▶ _WHAT TO WORK ON_: Count the lines below that hold "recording". Give the number without comment.

[Stored items]
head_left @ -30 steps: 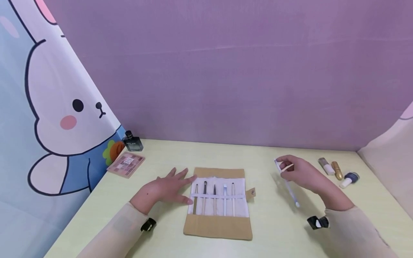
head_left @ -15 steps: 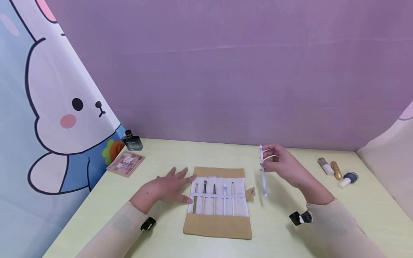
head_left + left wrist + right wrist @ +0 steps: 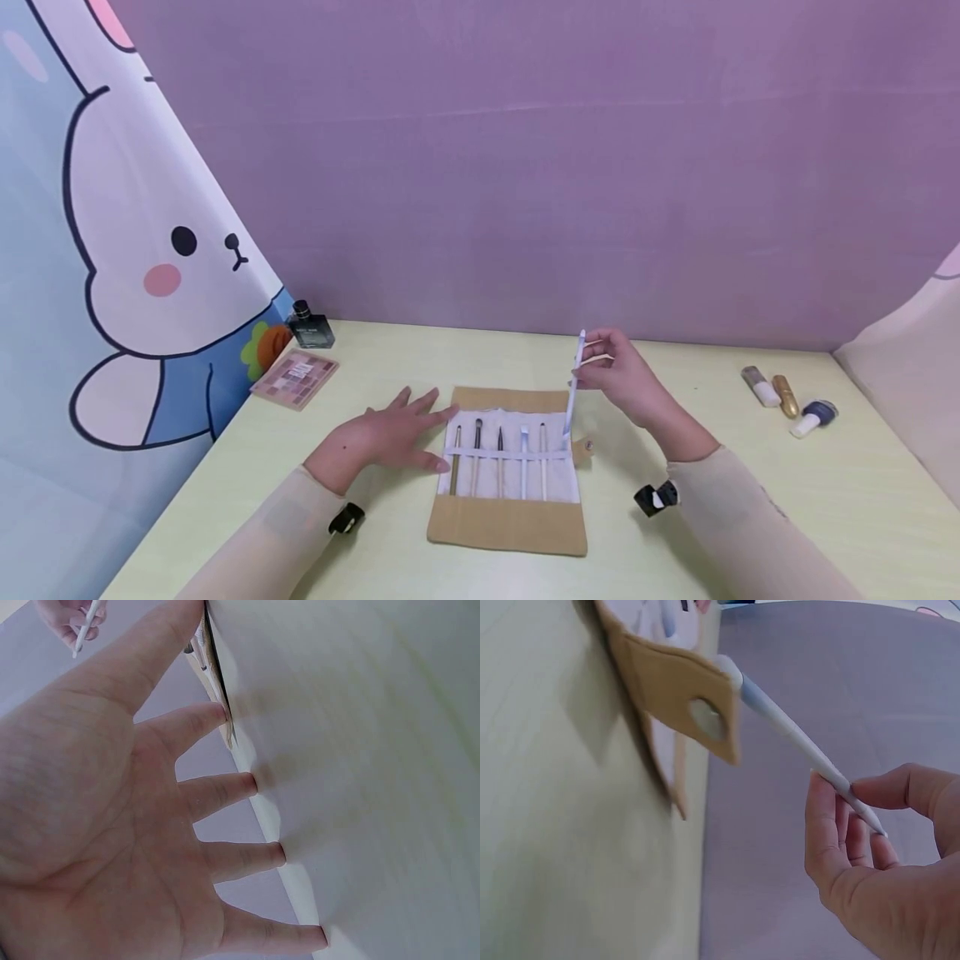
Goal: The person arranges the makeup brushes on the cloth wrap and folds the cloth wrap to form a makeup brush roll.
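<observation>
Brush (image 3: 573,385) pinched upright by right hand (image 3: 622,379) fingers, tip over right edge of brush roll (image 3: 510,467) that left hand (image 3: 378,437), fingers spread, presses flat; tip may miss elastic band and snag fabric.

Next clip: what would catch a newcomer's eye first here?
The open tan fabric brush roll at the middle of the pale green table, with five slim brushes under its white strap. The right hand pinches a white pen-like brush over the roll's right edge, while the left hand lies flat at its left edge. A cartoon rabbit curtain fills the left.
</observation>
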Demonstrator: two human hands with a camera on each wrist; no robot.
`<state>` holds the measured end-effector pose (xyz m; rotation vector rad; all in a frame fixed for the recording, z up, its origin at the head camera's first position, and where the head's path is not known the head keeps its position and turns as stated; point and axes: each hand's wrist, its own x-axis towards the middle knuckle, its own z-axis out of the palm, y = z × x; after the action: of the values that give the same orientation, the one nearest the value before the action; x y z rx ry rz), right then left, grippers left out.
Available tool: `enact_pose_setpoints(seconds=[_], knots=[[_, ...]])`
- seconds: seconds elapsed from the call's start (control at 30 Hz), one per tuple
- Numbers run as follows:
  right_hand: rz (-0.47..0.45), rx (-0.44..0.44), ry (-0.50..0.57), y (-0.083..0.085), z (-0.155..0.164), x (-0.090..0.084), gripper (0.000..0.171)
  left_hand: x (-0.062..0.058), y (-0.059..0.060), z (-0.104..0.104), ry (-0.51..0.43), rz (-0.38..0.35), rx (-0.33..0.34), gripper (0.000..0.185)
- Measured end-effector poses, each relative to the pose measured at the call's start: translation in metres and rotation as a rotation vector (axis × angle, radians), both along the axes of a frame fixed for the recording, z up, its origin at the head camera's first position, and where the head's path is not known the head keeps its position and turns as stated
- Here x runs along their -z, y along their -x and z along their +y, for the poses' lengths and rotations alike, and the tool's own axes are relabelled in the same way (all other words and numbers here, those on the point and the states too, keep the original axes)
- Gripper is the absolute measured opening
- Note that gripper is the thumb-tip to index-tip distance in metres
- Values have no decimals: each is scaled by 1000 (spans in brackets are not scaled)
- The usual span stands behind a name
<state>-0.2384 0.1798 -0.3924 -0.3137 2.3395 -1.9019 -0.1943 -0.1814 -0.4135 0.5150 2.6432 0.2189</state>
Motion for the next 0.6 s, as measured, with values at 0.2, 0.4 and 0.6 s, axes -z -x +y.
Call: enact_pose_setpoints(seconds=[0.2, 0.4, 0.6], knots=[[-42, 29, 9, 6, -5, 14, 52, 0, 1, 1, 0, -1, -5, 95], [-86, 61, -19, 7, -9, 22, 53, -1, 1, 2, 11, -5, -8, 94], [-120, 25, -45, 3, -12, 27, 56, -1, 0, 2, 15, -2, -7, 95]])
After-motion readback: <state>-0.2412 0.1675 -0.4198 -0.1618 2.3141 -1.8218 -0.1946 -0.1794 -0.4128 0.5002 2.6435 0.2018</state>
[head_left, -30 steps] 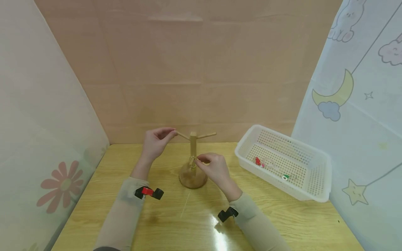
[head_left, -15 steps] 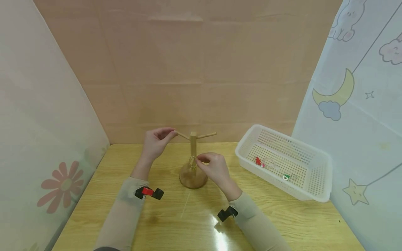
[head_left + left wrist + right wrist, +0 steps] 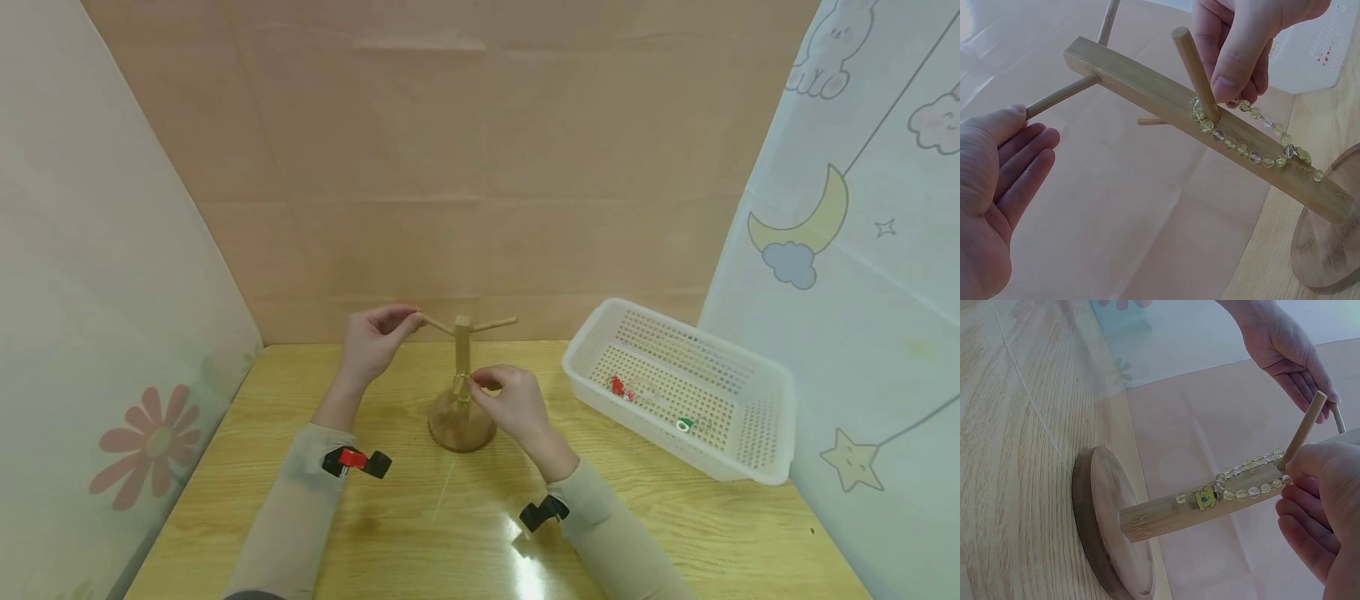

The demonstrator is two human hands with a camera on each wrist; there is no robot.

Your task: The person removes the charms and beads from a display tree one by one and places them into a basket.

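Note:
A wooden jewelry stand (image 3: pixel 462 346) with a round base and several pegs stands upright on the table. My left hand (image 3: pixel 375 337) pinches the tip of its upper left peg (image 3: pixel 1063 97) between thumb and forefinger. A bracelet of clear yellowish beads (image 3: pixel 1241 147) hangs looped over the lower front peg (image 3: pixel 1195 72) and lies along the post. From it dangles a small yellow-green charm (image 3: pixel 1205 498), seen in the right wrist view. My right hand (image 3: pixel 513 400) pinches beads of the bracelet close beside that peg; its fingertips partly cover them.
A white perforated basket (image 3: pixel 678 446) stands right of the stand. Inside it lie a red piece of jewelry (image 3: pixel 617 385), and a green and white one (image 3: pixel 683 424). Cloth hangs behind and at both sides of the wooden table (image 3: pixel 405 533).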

▶ _ANSWER SECTION_: 2